Work to complete>
Only the lines below starting at the one that contains "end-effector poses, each" and ending at the one that contains "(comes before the" are to be reproduced, exactly and with both ends kept.

Given data>
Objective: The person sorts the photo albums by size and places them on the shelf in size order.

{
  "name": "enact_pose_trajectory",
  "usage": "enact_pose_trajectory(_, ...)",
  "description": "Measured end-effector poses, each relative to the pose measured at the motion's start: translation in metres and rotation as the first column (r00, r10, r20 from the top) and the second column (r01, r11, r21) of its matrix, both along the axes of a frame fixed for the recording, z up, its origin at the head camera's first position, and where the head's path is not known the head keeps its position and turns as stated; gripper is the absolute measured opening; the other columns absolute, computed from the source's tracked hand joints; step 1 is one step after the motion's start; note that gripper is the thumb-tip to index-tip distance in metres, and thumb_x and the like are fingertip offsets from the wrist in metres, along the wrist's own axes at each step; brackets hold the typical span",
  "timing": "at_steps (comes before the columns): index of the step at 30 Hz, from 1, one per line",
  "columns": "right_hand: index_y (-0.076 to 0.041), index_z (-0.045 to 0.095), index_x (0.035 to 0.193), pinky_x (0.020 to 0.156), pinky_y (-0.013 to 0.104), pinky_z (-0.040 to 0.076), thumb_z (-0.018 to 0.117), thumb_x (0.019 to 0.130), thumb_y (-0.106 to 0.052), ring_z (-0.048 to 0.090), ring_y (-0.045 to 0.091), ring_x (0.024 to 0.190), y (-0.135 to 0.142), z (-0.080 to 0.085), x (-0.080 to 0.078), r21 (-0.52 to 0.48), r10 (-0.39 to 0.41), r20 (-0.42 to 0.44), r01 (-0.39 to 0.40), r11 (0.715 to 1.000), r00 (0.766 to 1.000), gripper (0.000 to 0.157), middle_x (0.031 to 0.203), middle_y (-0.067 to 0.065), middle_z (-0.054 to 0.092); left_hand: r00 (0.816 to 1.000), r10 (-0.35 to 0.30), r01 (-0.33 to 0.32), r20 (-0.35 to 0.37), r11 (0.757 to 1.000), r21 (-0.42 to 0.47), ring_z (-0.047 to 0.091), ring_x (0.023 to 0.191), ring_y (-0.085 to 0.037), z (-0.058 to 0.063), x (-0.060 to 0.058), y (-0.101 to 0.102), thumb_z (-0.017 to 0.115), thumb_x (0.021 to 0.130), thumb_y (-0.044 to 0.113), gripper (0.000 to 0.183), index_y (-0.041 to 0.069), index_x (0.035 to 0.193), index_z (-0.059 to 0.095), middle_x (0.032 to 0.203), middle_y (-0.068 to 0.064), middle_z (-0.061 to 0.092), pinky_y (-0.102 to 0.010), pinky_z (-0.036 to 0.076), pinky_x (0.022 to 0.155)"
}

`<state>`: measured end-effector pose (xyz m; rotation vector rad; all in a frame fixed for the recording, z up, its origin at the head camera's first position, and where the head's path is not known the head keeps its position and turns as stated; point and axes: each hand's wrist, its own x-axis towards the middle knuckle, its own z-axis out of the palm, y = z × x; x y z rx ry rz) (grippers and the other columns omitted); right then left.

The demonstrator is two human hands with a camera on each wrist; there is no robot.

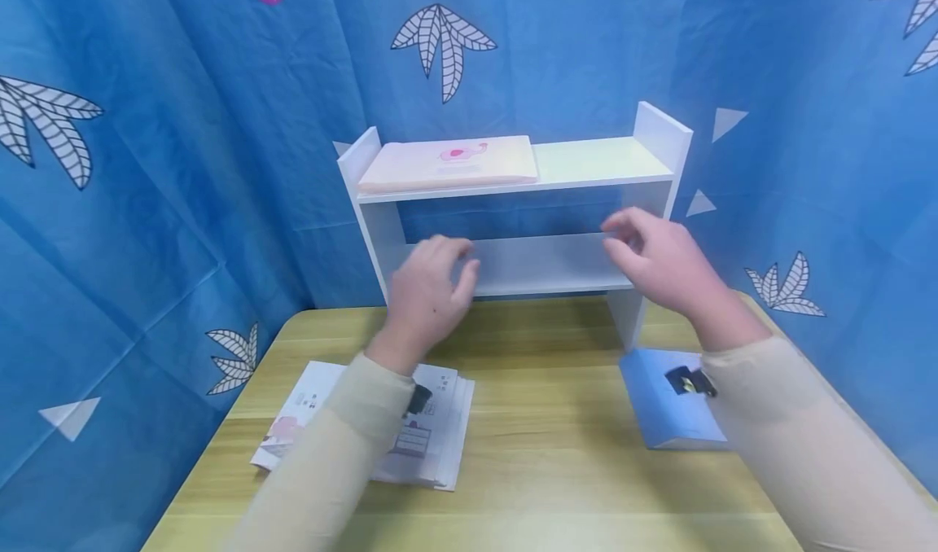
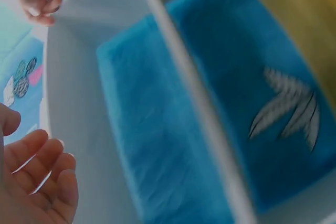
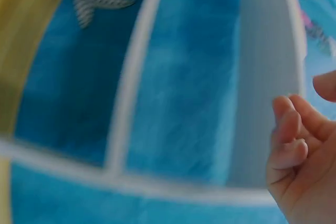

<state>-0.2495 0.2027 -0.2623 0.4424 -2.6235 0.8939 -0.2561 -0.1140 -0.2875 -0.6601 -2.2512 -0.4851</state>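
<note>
While both hands hang before the white two-tier shelf (image 1: 542,263): neither of them holds any object.
Left hand (image 1: 434,287): fingers softly bent, thumb apart, nothing between them; near the left part of the shelf, but I cannot tell if a fingertip touches it.
Right hand (image 1: 659,255): fingers loosely curved, with a gap to the thumb, also grasping nothing; it is near the right side panel (image 1: 662,133).
Shelf: it stands upright at the back of the wooden table (image 1: 535,422), before the blue curtain (image 1: 586,47).
Pink elephant book (image 1: 447,169): it lies flat on the top board (image 1: 597,159), at the left end, close to the front edge.
Printed booklets (image 1: 440,422): they are piled on the table, partly hidden by the left sleeve (image 1: 330,446).
Blue box-like object (image 1: 655,397): on the table, partly behind the right sleeve (image 1: 799,430).
Risk at the shelf: if one hand would push it unevenly, it could perhaps turn or tip, and the book could slide down.
Risk at the table: a low sleeve might drag the booklets apart.
</note>
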Motion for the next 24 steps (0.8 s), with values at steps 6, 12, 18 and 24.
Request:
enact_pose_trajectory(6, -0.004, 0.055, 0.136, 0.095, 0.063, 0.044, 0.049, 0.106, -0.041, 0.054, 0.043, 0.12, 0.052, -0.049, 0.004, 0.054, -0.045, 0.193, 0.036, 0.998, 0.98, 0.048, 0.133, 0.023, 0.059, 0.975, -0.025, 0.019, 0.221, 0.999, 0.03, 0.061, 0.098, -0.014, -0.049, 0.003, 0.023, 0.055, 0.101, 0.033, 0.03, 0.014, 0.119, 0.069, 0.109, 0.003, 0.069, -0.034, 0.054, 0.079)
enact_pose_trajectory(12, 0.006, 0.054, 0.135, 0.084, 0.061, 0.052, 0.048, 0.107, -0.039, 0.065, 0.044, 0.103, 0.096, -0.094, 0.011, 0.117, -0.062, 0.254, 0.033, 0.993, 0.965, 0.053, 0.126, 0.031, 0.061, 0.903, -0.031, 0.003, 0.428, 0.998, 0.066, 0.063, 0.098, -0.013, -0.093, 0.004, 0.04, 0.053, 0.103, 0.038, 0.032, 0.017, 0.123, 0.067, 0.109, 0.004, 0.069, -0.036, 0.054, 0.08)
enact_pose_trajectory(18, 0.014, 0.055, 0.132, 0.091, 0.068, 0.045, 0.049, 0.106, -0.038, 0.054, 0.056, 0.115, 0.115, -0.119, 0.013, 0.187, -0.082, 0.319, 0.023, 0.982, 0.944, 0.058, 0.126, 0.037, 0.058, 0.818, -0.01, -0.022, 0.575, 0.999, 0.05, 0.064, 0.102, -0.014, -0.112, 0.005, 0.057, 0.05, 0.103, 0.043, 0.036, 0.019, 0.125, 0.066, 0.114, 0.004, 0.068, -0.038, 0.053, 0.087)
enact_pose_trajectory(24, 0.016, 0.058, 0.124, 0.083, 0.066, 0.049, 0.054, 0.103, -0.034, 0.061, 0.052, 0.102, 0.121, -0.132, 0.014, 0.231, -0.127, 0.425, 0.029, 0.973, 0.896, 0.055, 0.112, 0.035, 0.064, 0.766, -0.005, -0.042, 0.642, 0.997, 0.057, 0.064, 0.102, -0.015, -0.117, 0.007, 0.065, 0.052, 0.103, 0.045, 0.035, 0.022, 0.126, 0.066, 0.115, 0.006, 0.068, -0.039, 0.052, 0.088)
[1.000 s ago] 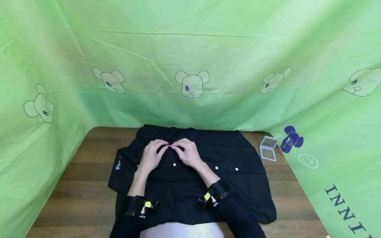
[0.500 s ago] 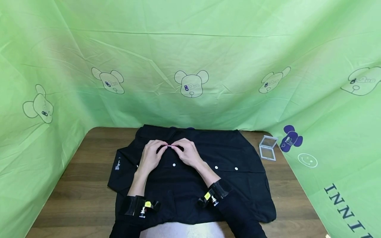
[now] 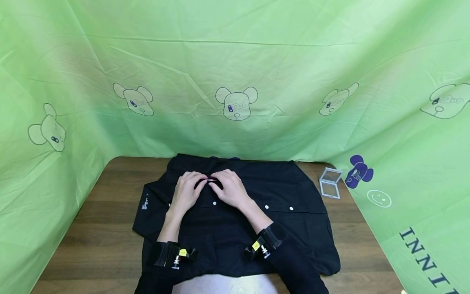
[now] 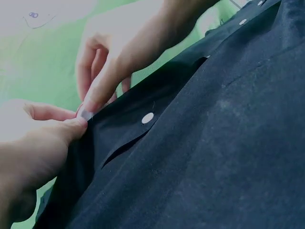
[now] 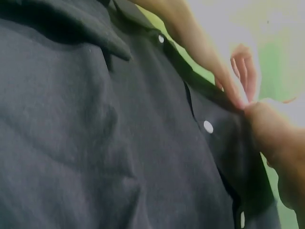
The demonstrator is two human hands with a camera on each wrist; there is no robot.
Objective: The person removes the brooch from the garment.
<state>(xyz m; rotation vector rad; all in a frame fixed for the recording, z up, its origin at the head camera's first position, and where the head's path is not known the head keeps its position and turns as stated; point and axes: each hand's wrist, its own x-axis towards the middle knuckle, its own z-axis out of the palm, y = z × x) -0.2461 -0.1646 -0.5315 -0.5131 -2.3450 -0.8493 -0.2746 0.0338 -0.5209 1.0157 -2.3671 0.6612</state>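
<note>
A black shirt (image 3: 293,183) with white buttons lies spread on the wooden table. Over its upper part, my left hand (image 3: 186,192) pinches a small, thin, pale piece with a reddish edge (image 4: 85,113); its kind is unclear. My right hand (image 3: 230,190) meets it from the other side, thumb and forefinger at the same piece, the thumb touching it in the left wrist view. In the right wrist view the fingertips of both hands meet near the shirt's edge, and the piece is hidden. A white button (image 4: 148,118) sits close to the hands.
At the table's right edge stands a small clear hinged case (image 3: 330,183), opened out. A green cloth with bear-head prints (image 3: 236,134) hangs behind and around the wooden table (image 3: 95,220). The shirt's sleeve (image 3: 150,212) with a white print lies at left.
My right thumb and forefinger have parted a little and the right hand has shifted slightly, showing more of the small piece. The left hand, shirt and case stay as they were.
</note>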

Answer>
  "description": "Measured end-effector poses, each relative to the pose measured at the motion's start: translation in metres and rotation as the first column (r00, r10, r20 from the top) and the second column (r01, r11, r21) of its matrix, both along the axes of a frame fixed for the recording, z up, its origin at the head camera's first position, and where the head's path is not known the head keeps its position and turns as stated; gripper is the absolute measured opening; the other columns absolute, computed from the source's tracked hand joints; step 1 is one step after the motion's start; note that gripper is the thumb-tip to index-tip distance in metres, and thumb_x and the like are fingertip offsets from the wrist in metres, along the wrist's own axes at each step; brackets hold the typical span",
  "timing": "at_steps (comes before the columns): index of the step at 30 Hz, from 1, one per line",

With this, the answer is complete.